## TASK DIRECTIONS
Drop the pictures, then extract the listing word for word.

## GIVEN INFORMATION
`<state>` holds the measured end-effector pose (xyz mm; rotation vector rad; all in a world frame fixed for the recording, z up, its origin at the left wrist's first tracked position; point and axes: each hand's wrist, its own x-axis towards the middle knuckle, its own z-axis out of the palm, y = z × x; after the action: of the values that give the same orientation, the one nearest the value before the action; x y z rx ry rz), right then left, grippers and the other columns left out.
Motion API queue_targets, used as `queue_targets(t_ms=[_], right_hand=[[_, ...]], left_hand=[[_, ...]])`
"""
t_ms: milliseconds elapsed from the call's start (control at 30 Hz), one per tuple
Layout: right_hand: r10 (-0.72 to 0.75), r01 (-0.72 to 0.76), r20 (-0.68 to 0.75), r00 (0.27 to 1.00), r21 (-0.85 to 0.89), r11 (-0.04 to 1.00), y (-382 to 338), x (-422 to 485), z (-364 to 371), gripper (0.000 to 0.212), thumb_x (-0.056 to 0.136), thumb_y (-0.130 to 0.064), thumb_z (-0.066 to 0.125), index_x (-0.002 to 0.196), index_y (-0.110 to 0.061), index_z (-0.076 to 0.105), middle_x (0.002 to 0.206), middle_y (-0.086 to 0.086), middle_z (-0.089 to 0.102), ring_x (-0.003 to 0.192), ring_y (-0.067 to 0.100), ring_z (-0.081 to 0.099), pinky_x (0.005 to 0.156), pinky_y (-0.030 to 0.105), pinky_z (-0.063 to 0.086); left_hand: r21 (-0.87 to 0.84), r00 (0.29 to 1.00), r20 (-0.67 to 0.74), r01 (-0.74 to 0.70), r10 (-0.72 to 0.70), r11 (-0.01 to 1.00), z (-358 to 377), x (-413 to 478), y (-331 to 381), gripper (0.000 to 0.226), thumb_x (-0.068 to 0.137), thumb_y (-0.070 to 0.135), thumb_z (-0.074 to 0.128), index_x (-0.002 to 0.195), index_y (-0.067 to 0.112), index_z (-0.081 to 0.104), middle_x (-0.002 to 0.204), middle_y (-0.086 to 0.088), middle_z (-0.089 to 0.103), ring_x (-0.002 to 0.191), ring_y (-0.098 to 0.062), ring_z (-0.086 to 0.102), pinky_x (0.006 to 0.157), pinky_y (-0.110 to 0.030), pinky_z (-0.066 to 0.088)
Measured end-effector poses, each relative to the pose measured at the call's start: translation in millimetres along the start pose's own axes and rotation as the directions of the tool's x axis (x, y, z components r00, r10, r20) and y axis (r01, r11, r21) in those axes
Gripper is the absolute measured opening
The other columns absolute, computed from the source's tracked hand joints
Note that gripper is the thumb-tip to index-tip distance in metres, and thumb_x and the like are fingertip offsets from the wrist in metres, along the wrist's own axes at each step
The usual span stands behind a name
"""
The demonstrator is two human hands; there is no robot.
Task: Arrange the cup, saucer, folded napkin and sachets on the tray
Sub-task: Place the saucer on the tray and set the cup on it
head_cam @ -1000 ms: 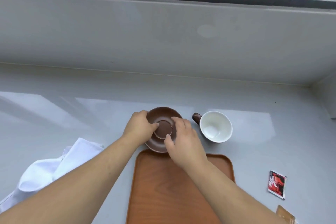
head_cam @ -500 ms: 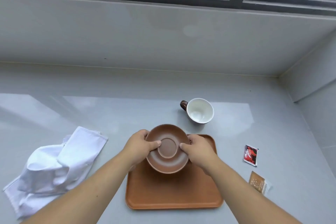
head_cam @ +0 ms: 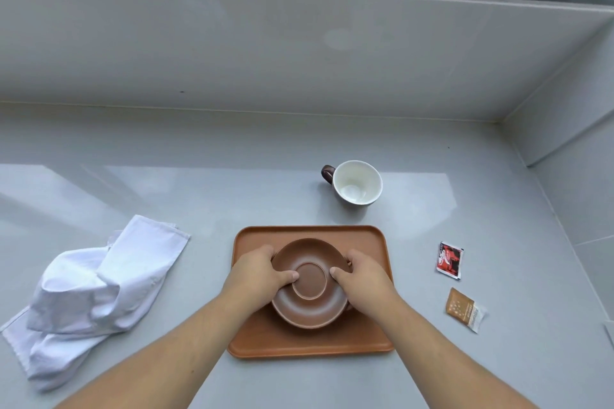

## OUTPUT BELOW
`<state>` holds the measured end-effector pose (xyz mm; rotation vector rad; all in a world frame fixed for the recording, z up, its origin at the left wrist's first tracked position; point and axes: each hand's wrist, its own x-axis towards the middle knuckle, its own z-axis out of the palm, y = z × x; after the action: of the values that give the same orientation, the one nearest the value before the action; x y z rx ry rz), right then left, grippers and the other columns left out.
Motion API queue_targets, used as `queue_targets(t_ms=[_], right_hand=[[_, ...]], left_hand=[[_, ...]])`
"""
t_ms: milliseconds elapsed from the call's start (control at 30 Hz), one per tuple
Layout: right_hand: r10 (-0.72 to 0.75), r01 (-0.72 to 0.76), r20 (-0.68 to 0.75), r00 (0.27 to 1.00), r21 (-0.85 to 0.89), r11 (-0.04 to 1.00), y (-382 to 338), x (-422 to 485), z (-364 to 371), gripper (0.000 to 0.212), thumb_x (-0.056 to 0.136), thumb_y (-0.130 to 0.064), thumb_z (-0.066 to 0.125), index_x (-0.002 to 0.196), index_y (-0.110 to 0.061), index_z (-0.076 to 0.105), middle_x (0.002 to 0.206), middle_y (-0.086 to 0.086), middle_z (-0.089 to 0.102), ring_x (-0.003 to 0.192), ring_y (-0.067 to 0.100), ring_z (-0.081 to 0.099), pinky_x (0.005 to 0.156), pinky_y (-0.030 to 0.105), pinky_z (-0.063 to 0.086); left_hand: r21 (-0.87 to 0.84), r00 (0.29 to 1.00), r20 (-0.67 to 0.74), r01 (-0.74 to 0.70), r10 (-0.72 to 0.70), r11 (-0.01 to 1.00), z (-358 to 377), x (-413 to 478), y (-331 to 381), gripper (0.000 to 0.226), thumb_x (-0.068 to 0.137), thumb_y (-0.070 to 0.135), thumb_z (-0.074 to 0.128), index_x (-0.002 to 0.195), index_y (-0.067 to 0.112), index_z (-0.081 to 0.104), middle_x (-0.002 to 0.204), middle_y (-0.086 to 0.088), middle_z (-0.089 to 0.103), ring_x (-0.002 to 0.191), ring_y (-0.098 to 0.062), ring_z (-0.086 to 0.102), pinky_x (0.006 to 0.157), pinky_y (-0.110 to 0.030), pinky_z (-0.066 to 0.088)
Measured end-effector poses, each relative to the pose measured at the call's start: translation in millimetres along the start pose's own axes and rotation as the directions of the tool's x axis (x, y, z components r00, r10, r20) and y axis (r01, r11, r21) in those axes
Gripper is the absolute measured opening
The other columns absolute, computed from the source's tracked hand joints
Note that gripper is the thumb-tip to index-tip distance in metres, and thumb_x and the like are fingertip offsets from the wrist in metres, along the wrist's own axes at each step
The usual span stands behind a name
"""
The demonstrator is two human hands; there is no robot.
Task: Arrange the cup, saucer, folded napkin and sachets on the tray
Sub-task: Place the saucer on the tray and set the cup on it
head_cam @ -1000 ms: 
head_cam @ -500 ms: 
head_cam @ +0 ms: 

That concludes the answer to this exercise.